Crise en Mer Rouge : premiers problèmes pour l’industrie







16 Janvier 2024

Depuis le début de l’année 2024, sur fond de conflit israélo-palestinien et de guerre à Gaza, la Mer Rouge est au centre des attaques des rebelles Houthis. Ils s’en prennent aux bateaux de marchandises, contraignant les armateurs à prendre des mesures. Et ce sont les industries européennes qui en souffrent.

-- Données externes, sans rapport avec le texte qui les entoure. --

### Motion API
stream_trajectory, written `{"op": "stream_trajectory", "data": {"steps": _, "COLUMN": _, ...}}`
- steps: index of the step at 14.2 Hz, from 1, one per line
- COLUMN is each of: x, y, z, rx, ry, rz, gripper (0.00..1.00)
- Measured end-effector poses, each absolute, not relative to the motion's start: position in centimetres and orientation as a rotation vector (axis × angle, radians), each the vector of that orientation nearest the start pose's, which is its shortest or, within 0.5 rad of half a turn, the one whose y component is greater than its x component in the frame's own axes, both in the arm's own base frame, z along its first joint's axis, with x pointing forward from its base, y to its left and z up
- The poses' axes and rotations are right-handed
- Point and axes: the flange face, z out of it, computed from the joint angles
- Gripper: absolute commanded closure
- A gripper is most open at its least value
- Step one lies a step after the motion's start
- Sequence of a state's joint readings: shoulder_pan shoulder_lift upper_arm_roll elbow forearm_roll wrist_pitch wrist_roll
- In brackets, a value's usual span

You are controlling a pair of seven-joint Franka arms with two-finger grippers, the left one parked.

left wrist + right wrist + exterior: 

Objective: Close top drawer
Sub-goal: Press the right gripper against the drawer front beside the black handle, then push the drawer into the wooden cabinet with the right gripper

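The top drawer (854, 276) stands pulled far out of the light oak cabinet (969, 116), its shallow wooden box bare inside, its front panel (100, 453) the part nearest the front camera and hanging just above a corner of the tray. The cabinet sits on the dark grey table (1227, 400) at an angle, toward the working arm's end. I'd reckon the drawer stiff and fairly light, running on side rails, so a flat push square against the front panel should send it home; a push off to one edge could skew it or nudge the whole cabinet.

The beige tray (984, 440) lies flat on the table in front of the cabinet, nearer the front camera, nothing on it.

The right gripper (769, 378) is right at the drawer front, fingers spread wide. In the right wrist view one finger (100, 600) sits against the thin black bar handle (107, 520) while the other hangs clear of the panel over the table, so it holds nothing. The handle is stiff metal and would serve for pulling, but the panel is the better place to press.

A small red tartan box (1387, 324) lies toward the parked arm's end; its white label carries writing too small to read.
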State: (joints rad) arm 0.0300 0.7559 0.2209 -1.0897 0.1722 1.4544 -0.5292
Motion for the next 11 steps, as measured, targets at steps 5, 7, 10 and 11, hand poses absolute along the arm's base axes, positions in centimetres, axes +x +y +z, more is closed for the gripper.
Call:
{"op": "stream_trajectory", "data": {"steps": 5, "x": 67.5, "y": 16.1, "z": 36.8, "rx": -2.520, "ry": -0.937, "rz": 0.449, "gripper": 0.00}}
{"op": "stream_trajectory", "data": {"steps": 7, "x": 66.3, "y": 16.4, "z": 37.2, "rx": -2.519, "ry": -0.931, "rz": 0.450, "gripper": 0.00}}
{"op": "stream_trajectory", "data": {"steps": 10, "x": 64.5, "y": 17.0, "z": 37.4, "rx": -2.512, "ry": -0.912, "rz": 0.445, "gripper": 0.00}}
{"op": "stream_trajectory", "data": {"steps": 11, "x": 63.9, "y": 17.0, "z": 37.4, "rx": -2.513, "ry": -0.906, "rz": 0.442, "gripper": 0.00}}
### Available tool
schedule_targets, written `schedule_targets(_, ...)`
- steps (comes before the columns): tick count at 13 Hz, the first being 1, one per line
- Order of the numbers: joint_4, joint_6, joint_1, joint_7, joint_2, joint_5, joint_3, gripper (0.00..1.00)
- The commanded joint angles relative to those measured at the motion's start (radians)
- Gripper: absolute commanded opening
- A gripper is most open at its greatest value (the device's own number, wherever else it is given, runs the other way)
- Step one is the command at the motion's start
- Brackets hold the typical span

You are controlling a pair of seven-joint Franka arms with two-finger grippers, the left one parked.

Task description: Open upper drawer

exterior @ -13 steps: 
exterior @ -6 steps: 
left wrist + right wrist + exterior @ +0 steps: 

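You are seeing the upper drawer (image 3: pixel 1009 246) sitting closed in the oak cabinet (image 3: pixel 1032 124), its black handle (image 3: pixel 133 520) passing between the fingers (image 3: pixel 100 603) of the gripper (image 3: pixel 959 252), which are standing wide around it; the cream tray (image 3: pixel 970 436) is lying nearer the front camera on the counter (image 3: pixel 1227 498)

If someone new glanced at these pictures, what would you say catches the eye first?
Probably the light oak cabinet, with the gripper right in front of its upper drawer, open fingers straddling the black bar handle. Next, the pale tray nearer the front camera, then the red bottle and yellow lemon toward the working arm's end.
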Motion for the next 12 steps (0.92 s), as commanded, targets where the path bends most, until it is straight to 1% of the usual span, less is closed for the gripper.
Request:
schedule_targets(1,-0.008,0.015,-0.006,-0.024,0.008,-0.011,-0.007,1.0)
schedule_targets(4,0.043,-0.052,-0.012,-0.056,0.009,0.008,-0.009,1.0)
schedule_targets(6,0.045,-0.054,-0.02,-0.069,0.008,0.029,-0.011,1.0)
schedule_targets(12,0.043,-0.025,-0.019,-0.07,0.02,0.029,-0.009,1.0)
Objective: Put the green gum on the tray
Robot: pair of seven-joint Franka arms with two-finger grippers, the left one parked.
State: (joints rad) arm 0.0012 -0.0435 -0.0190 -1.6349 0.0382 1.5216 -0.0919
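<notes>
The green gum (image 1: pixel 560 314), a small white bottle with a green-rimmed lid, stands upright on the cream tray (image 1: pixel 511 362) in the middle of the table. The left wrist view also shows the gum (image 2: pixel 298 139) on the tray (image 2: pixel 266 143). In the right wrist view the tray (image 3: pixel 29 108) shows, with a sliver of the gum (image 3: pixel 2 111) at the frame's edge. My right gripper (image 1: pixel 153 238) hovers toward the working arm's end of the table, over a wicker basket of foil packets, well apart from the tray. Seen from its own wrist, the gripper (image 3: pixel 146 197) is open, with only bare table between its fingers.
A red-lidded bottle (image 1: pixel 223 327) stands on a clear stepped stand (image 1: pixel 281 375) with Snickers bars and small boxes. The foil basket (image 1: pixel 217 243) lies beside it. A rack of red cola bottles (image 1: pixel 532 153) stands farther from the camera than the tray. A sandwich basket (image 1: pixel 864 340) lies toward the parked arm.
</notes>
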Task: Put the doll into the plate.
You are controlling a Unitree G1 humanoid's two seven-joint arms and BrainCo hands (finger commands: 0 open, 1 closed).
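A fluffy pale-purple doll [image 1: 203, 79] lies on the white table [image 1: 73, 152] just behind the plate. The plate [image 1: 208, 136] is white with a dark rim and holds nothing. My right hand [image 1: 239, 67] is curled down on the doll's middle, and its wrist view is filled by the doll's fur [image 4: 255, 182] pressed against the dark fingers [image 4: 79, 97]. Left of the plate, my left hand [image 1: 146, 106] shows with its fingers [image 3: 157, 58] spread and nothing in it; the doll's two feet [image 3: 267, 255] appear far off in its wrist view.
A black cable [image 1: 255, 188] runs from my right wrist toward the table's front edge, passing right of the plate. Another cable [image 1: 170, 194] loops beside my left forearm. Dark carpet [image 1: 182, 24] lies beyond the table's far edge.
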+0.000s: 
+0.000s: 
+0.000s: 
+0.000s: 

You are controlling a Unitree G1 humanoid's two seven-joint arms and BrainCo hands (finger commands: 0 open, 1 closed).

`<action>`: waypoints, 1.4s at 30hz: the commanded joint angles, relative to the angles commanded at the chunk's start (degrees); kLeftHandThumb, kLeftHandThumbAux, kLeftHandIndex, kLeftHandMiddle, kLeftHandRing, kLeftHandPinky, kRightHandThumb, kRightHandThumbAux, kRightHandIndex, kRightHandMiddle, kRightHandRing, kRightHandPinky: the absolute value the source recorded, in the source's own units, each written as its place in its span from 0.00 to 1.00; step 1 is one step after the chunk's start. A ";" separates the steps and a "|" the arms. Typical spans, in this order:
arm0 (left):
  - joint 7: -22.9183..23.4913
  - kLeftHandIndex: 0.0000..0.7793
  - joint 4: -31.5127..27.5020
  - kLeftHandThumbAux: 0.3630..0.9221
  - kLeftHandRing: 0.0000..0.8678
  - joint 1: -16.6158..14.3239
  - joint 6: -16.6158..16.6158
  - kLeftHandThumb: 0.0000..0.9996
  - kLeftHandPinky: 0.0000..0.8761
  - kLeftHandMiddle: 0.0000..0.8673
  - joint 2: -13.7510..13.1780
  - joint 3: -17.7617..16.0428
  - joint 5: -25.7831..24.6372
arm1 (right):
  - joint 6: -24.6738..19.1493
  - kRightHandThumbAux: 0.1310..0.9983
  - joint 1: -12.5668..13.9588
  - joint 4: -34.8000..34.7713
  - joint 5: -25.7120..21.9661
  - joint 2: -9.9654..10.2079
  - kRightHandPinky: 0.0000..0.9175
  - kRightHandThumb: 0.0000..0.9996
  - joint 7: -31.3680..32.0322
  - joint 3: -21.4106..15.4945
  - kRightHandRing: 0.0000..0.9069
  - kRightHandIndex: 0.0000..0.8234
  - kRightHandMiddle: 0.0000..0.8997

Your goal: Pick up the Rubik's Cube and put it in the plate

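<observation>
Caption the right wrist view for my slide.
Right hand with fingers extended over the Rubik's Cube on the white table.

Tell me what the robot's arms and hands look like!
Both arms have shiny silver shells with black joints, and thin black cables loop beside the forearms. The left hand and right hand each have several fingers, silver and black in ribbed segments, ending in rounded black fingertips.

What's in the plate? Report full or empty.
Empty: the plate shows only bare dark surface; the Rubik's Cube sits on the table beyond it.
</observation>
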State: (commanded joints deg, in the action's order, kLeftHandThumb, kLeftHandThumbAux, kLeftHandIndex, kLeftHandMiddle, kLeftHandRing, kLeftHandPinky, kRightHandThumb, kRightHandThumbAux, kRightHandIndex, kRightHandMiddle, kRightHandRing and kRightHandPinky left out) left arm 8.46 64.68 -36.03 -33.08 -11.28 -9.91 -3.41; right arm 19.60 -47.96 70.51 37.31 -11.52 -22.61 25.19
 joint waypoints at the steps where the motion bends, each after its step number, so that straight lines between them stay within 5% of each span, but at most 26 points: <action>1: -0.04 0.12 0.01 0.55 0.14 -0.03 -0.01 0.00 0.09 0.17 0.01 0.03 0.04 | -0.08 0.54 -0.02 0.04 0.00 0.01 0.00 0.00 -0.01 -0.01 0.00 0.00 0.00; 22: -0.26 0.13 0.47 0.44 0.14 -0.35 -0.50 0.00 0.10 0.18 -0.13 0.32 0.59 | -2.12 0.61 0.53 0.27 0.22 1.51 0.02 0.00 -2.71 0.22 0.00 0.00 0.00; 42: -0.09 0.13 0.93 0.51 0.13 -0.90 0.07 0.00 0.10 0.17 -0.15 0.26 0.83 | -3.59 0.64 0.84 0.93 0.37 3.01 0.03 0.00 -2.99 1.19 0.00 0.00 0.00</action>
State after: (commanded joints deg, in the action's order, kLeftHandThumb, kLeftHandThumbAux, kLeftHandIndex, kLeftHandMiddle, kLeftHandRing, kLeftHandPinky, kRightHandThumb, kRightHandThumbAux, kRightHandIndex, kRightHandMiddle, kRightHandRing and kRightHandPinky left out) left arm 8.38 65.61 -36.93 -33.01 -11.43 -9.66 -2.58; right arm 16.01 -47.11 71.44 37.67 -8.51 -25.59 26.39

L’instabilité en Mer Rouge touche le commerce mondial

La Mer Rouge est le théâtre d’attaques ciblées. Les rebelles Houthis, soutenus par l'Iran, ont intensifié leurs attaques contre les navires marchands, perturbant ainsi l'une des voies navigables les plus fréquentées au monde. Ce détroit stratégique est essentiel pour le commerce mondial, avec 12% du trafic de conteneurs annuel qui y transitent.

En réponse à ces menaces, les compagnies maritimes ont dû revoir leurs itinéraires, optant pour un passage plus long et coûteux autour de l'Afrique. Ces changements, nécessaires pour garantir la sécurité des équipages et des marchandises entraînent des retards dans les livraisons et augmentent les coûts de transport. Le contournement de l’Afrique rallonge en effet de 10 à 20 jours le trajet des navires. Le nombre de conteneurs transportés via la Mer Rouge a chuté de 60%, passant de 500.000 à 200.000 entre novembre et décembre 2023.

Des usines à l’arrêt faute de composants

Les ralentissements dans la livraison commencent à faire des dégâts au niveau des industries automobiles européennes. Tesla a dû suspendre l'activité de sa Gigafactory de Berlin pour deux semaines, tandis que Volvo a arrêté sa production à Gand, en Belgique, pour trois jours.

Ce sont les retards de livraison de pièces détachées, notamment les boîtes de vitesses, qui ont un impact direct sur les capacités de production. Tesla, par exemple, fait face à un déficit de production estimé entre 5.000 et 7.000 voitures. De même, Volvo subit des perturbations dans la fabrication de modèles clés comme l'XC40 et le C40. Stellantis, de son côté, a opté pour une stratégie radicale : utiliser le fret aérien pour limiter les retards de livraisons et de production.